* **TASK GOAL**:
Transcribe every line of the material below exactly, leaving out the pictures.

* **INFORMATION PROVIDED**:
┄┄┄┄┄┄┄┄┄┄
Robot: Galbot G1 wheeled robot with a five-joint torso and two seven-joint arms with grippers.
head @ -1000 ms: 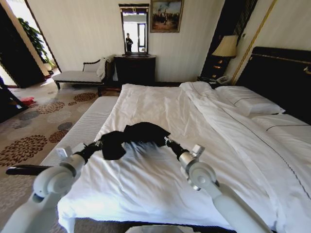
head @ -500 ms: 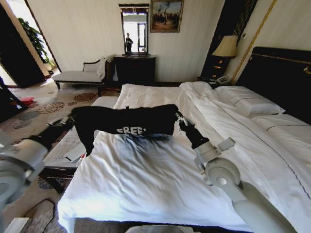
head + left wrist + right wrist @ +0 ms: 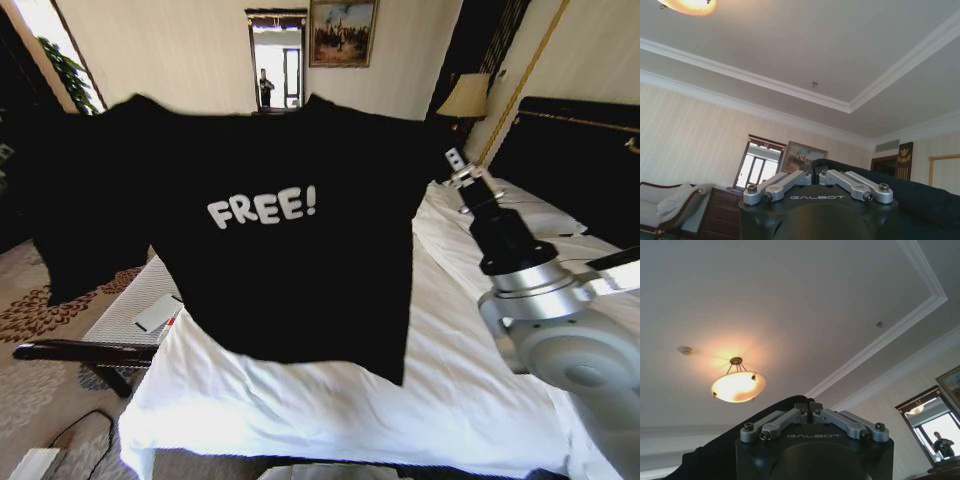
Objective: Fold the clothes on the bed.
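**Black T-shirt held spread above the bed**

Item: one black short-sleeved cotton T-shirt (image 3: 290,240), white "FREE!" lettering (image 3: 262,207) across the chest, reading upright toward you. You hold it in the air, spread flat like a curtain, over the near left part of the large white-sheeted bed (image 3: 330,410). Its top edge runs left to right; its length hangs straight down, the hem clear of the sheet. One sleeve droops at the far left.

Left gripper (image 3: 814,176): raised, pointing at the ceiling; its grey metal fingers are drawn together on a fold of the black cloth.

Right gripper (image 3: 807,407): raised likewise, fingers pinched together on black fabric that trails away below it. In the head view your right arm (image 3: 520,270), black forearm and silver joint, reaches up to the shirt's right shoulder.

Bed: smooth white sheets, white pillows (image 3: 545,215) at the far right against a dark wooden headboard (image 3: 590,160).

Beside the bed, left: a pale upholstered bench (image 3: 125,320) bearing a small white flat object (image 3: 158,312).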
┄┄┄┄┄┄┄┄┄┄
* **RESPONSE TO THIS TASK**:
Robot: Galbot G1 wheeled robot with a five-joint torso and two seven-joint arms with grippers.
head @ -1000 ms: 
head @ -500 ms: 
head + left wrist + right wrist @ +0 ms: 
Objective: Fold the clothes on the bed.
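**Black T-shirt held spread above the bed**

Item: one black short-sleeved cotton T-shirt (image 3: 290,240), white "FREE!" lettering (image 3: 262,207) across the chest, reading upright toward you. You hold it in the air, spread flat like a curtain, over the near left part of the large white-sheeted bed (image 3: 330,410). Its top edge runs left to right; its length hangs straight down, the hem clear of the sheet. One sleeve droops at the far left.

Left gripper (image 3: 814,176): raised, pointing at the ceiling; its grey metal fingers are drawn together on a fold of the black cloth.

Right gripper (image 3: 807,407): raised likewise, fingers pinched together on black fabric that trails away below it. In the head view your right arm (image 3: 520,270), black forearm and silver joint, reaches up to the shirt's right shoulder.

Bed: smooth white sheets, white pillows (image 3: 545,215) at the far right against a dark wooden headboard (image 3: 590,160).

Beside the bed, left: a pale upholstered bench (image 3: 125,320) bearing a small white flat object (image 3: 158,312).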

Nothing more remains for this exercise.